US$100 Brent oil risks stalling SG industrial production at 0%
Escalating tensions between Israel and Iran compound downside risks for the manufacturing sector.
Singapore’s industrial production is at risk of stagnating at 0% especially if Brent oil, the global benchmark for pricing oil, remains at $128.52 (US$100) or higher, according to a report by RHB.
Rising oil prices are likely to weigh on Singapore’s trade balance. Higher global oil prices would increase input and energy costs for firms, especially in manufacturing, transport, and petrochemicals, likely reducing production and weakening industrial output.
“Given the inelastic demand for crude oil, these price increases are also expected to affect Singapore’s trade balance negatively,” RHB said.
The report established strong links between Brent crude and London Metal Excange Index (LMEX) prices with Singapore’s producer price index (PPI), indicating that higher oil and metal prices could drive up production costs. RHB noted that for every 10% increase in Brent crude was a 1.0 ppt increase in CPI during the past crises.
UOB noted that while AI-driven demand is supporting Singapore’s industrial output in early 2026, extended US–Israel/Iran tensions could compound downside risks.

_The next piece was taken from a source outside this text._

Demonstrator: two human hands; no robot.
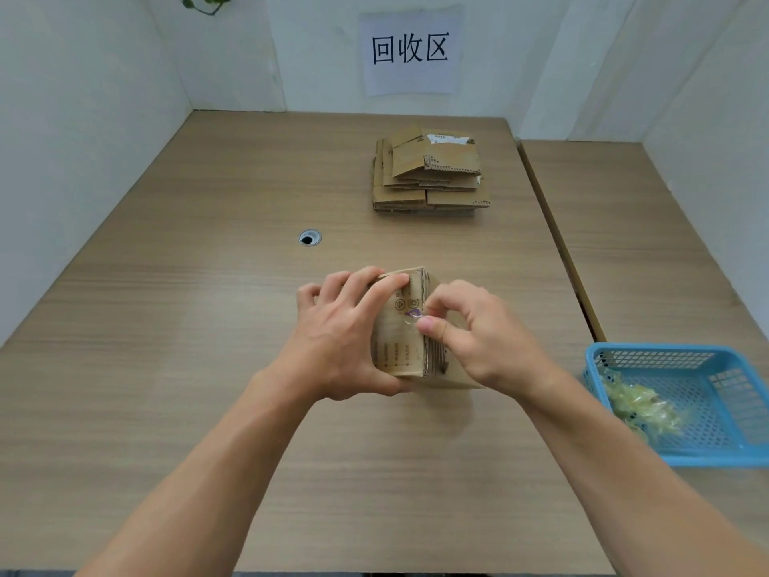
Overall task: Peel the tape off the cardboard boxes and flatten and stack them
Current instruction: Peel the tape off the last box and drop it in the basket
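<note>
Toward the desk's [199, 335] near edge: left hand [341, 339] grips cardboard box [397, 351], bracing it against the pull. Right hand [478, 335] pinches clear tape [412, 316] on the box face, probably starting a peel. Flattened stack [430, 177] near far edge. Blue basket [649, 350] at right edge collects tape scraps [636, 406], within reach.

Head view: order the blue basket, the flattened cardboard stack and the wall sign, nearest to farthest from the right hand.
1. Blue basket, just right of the right hand.
2. Flattened cardboard stack, farther back on the table.
3. Wall sign, back wall.
</note>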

The report highlighted potential spillovers from manufacturing (21% of GDP) to wholesale trade (13%) and transport & storage (6%), which could further weigh on exports and production, reinforcing the pressure on IP already evident from rising Brent oil prices.

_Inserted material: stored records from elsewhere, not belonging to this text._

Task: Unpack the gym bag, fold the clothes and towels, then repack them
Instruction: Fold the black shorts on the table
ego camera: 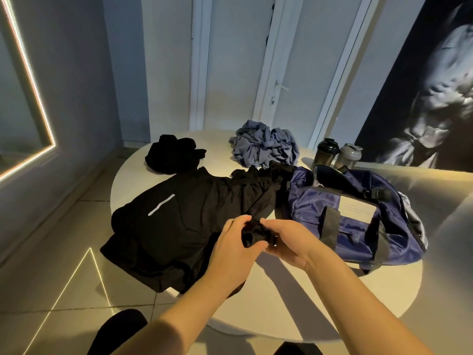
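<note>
A navy gym bag (353, 216) lies open on the right of the round white table (294, 303). A black jacket (179, 221) with a reflective stripe is spread flat across the left half. My left hand (234, 242) and my right hand (289, 242) meet in front of the bag, both gripping a small bunched black garment (256, 233) just above the jacket's edge. A crumpled black garment (174, 155) sits at the far left. A crumpled grey-blue towel (263, 147) lies at the far middle. More black cloth (256, 180) is bunched between jacket and bag.
Two shaker bottles (337, 155) stand behind the bag at the table's far right edge. A white door (276, 73) is behind the table. A lit mirror (23, 98) hangs on the left wall. Tiled floor (64, 278) lies left of the table.
</note>
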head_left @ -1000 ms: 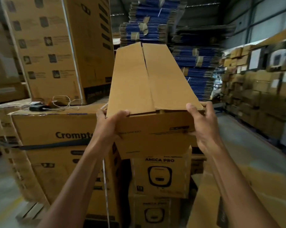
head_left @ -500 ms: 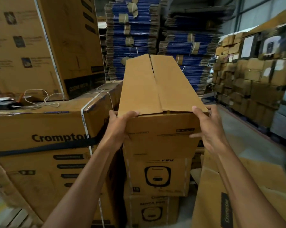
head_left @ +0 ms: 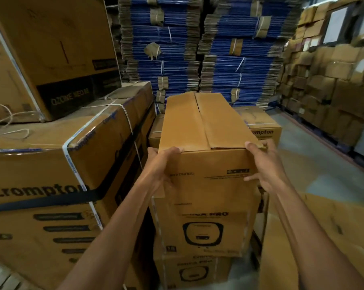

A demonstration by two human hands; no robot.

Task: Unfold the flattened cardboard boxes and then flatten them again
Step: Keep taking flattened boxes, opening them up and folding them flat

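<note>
A long brown cardboard box, unfolded into shape with its two top flaps folded shut, is held in front of me above a stack of printed cartons. My left hand grips its near left corner, thumb over the top edge. My right hand grips the near right corner, thumb on the top flap and fingers on the side. A flattened cardboard sheet lies low at the right.
Stacked printed cartons stand right under the box. Large strapped Crompton cartons rise at the left. Bundled blue flat cartons tower behind. More brown boxes line the right wall beside the grey floor.
The box has come down lower and closer to the stacked cartons while both hands keep their grip on its near corners. The view has tilted downward.
</note>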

In February, IP growth fell lower than expected by 0.1% year-on-year, a major decline from 12.9% in January, largely due to Chinese New Year holiday effects.

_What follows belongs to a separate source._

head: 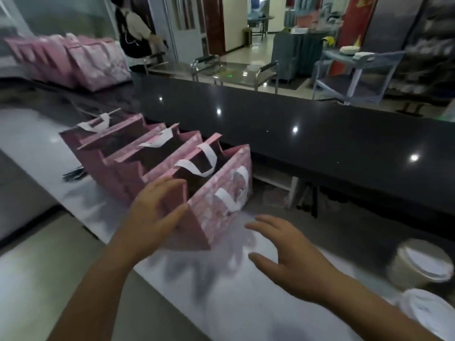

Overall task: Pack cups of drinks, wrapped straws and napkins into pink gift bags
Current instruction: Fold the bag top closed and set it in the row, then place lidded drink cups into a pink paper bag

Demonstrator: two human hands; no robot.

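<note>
Three pink gift bags with white ribbon handles stand open in a row on the white counter [246,303]. The nearest pink bag [216,210] is in the middle of the view. My left hand [155,212] rests against that bag's near side panel, fingers spread and touching it. My right hand [283,252] hovers open over the counter just right of the bag, holding nothing. Two lidded drink cups [418,264] stand at the right edge, the nearer cup [428,313] partly cut off. No straws or napkins are visible.
A raised black countertop [295,124] runs behind the bags. More pink gift bags [73,60] stand on it at the far left. A small dark metal object [73,174] lies left of the row. A person [134,30] stands beyond the counter, near metal carts.
</note>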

Combined January-February growth was 6.9% y-o-y, driven by strong electronics output, particularly semiconductors, which rose 27.9% y-o-y on AI-related demand, whilst pharmaceuticals output fell sharply.
Nomura expects core inflation of 2.1%, up sharply from 0.7% in 2025 and above the latest MAS forecast of 1% to 2%. The surge in energy prices, particularly crude oil and LNG, should have a significant impact on core inflation in coming months, including via lagged upward adjustments to household utility costs, offsetting some downside risks from lower education costs
Analysts maintain their GDP growth forecast for 2026 but warned that risks are likely tilted towards the negative side.